Я закинул лестницу за спину и, с трудом удерживая равновесие на узких мостках (трубочисты во время состязаний, кто больше вычистит труб, привыкли одолевать их бегом), пытался не отставать от Мышебрата, да куда мне до кота. Мышебрат чувствовал себя на крыше поистине маэстро акробатом или - как бы мы назвали исполнителя таких номеров - котом-мухой.

Раза два я поскользнулся, и ледяной страх вздыбил мои волосы, но, как то бывает в жизни, я смотрел только далеко вперед, не допуская мысли о падении, и передвигался мелкими шажками. Вдруг кот исчез. Я остался один на один со щекастой луной, глянувшей на меня с насмешкой. И в самом деле - казалось, я прикидывался лунатиком.

Зигзагообразные мостки кончились, темнел лаз на чердак. Я опустил ноги, повис на руках. Никак не мог нащупать пол и не видел, высоко ли до него - а вдруг два-три метра? Приготовился к полету.

- Прыгай! - скомандовал Мышебрат. - Смелей!

Оказалось совсем близко, я тяжело плюхнулся на пол, а на голову мне свалилась связка бамбука: скатанная лестница зацепилась за край лаза. Казалось, грохот разбудит весь замок. Однако по-прежнему было тихо.

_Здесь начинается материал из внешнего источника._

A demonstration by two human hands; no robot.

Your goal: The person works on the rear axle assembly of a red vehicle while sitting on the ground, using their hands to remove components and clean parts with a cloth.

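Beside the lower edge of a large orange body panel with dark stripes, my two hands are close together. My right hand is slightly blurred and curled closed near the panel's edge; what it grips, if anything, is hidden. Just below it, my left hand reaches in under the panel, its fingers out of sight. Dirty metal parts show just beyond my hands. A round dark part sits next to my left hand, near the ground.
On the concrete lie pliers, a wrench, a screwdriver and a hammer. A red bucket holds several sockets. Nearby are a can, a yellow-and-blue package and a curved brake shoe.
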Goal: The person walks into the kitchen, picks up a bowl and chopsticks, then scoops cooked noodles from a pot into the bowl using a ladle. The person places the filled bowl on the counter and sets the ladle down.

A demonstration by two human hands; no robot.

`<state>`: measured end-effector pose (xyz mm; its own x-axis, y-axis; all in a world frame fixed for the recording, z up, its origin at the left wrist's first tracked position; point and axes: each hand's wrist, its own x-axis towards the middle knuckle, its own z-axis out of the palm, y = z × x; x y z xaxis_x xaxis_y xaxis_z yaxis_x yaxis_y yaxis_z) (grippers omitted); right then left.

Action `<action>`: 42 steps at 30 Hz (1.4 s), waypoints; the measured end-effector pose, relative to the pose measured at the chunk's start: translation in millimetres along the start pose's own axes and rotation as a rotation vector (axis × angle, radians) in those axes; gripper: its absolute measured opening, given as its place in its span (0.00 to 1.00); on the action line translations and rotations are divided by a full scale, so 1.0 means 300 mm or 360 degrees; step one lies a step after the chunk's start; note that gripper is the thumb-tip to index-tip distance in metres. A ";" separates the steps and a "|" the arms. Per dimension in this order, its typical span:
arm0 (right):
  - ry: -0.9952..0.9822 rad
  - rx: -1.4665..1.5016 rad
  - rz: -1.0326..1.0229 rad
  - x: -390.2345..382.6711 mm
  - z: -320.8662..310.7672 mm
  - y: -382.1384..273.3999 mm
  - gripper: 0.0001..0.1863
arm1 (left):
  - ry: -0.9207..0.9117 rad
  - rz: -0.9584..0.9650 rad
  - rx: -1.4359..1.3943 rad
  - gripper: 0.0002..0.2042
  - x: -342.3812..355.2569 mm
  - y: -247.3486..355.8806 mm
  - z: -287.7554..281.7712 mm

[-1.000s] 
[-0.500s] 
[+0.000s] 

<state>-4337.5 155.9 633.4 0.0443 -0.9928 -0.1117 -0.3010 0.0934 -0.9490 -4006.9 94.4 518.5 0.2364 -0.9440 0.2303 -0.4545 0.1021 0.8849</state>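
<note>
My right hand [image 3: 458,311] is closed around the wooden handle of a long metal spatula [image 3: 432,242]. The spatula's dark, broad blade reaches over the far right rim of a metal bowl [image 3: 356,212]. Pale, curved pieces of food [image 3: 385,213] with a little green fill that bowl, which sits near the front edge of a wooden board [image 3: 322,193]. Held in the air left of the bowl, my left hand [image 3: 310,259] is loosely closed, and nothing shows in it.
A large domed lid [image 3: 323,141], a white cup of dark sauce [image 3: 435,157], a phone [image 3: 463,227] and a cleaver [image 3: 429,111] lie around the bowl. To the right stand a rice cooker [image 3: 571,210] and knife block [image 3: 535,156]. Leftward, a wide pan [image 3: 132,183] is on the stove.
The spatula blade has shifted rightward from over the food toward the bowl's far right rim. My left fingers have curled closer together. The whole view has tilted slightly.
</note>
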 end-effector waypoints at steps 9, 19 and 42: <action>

Столбом поднялась пыль, запахло голубиным пометом, пыль набилась в нос и в рот.

Вынув из сумки электрический фонарик, я обвел белым лучом этот необыкновенный склад рухляди. Вопреки всем противопожарным правилам здесь громоздились безногие скособоченные шкафы. В открытых дверцах виднелись кучи старого платья. Старую одежду изрыгали и сундуки с откинутыми крышками, богато расшитые одеяния в обильных пиршественных пятнах источали пряные духи и запах пота давно умерших людей. Из зеркала, которое я протер пенистой от кружев рубахой, выглянуло знакомое лицо с беспокойными глазами… Побеленные колена дымоходов ветвились, как стволы старых берез. Я нетерпеливо смахнул с лица паутину. Блуждал в мертвом лесу столбов, подпиравших стропила. Рывком срывал висевшие на веревках мантии, которые ветер уложил величественными складками, а мне казалось, за ними притаилось что-то страшное.

Кот чихнул и забавно потряс головой.

- Будь здоров! - пожелал я ему вежливо. - А вдруг выход с чердака закрыт на ключ?

Но все замки были сбиты, наверное, и тот, снаружи, тоже выломан алчной рукой.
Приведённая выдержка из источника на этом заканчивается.